Every day children like Noha are trafficked in countries all over the world. Photo courtesy of UnitingWorld
INIDA IS a country that overwhelms the senses.

Visitors describe it as vibrant, expressive, hectic, hot, confronting, charming and spiritual.

But amongst the romance sits a dark reality where vulnerable children living in poverty come face to face with the realities of sex trafficking and child labour.

With Nepal to the north, Sri Lanka to the south, China and Bangladesh to the east and Pakistan to the west, there are an unbelievable number of people moving through North East India.

Many of its communities suffer the effects of extreme poverty.

As a result, children who are poor and vulnerable often become victims of human traffickers for slave labour.
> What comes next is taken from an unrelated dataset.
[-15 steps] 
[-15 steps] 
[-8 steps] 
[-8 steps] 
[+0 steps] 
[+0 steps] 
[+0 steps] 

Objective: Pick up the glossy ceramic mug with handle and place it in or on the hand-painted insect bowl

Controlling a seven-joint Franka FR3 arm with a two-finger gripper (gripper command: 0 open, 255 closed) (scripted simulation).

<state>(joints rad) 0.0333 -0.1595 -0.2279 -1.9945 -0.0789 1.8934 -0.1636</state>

At just 10 years of age, Noha (not her real name) was forced to drop out of school because her family were unable to pay her fees.
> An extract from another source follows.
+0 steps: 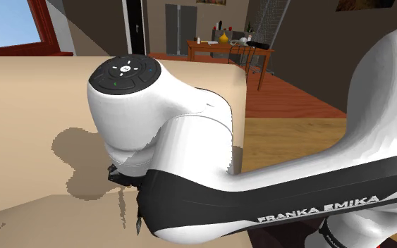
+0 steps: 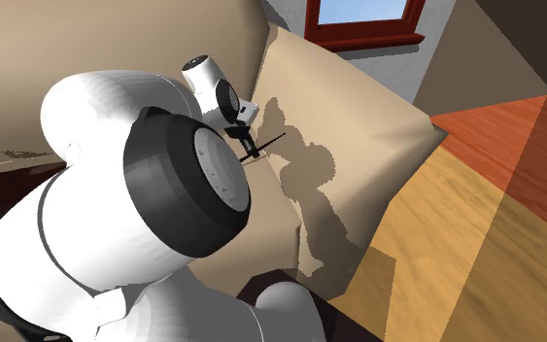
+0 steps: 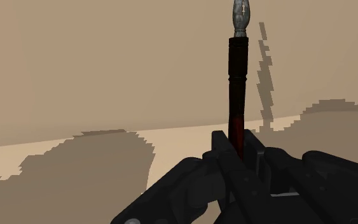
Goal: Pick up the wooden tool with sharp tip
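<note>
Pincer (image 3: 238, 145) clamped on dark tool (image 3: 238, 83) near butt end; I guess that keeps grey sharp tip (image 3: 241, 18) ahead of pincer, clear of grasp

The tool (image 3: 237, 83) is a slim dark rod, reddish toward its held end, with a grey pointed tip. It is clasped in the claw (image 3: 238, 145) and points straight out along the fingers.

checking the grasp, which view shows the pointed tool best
The wrist view: the slender dark reddish tool with a grey pointed tip shows along its length, clasped in the black claw. The second exterior view shows a thin dark sliver; the shoulder view, just its tip.
</note>
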### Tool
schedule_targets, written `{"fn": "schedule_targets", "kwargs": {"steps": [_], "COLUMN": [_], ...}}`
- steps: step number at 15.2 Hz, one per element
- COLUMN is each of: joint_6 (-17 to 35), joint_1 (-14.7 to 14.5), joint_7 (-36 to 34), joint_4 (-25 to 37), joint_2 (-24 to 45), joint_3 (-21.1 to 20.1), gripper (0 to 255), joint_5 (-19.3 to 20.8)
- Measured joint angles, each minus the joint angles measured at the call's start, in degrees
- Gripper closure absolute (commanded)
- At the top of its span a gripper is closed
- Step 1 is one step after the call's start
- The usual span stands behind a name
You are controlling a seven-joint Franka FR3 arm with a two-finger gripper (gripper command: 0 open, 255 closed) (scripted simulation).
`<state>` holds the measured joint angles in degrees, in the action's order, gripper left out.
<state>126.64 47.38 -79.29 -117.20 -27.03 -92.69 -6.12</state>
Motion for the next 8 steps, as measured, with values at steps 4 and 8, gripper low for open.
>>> {"fn": "schedule_targets", "kwargs": {"steps": [4, 8], "joint_6": [-0.8, -3.2], "joint_1": [-0.4, -2.0], "joint_7": [0.2, 0.4], "joint_4": [0.6, 2.2], "joint_2": [0.2, 0.7], "joint_3": [0.7, 2.9], "gripper": [255, 255], "joint_5": [0.3, 0.9]}}
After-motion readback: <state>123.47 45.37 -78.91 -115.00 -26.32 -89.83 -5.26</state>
Instead, she had to work and contribute money to the household.

When a wealthy family in North Bengal sent a scout to look for a domestic cleaner, they promised good pay and treatment to Noha, together with shelter and sufficient food.

For the next two years Noha was rarely allowed contact with her parents.

She toiled long hours from dawn, seven days a week, earning less than $0.50 a day.

Her body grew weaker as she washed heavy clothes and linen by hand.

The day Noha refused a task, due to exhaustion, she was beaten beyond recognition.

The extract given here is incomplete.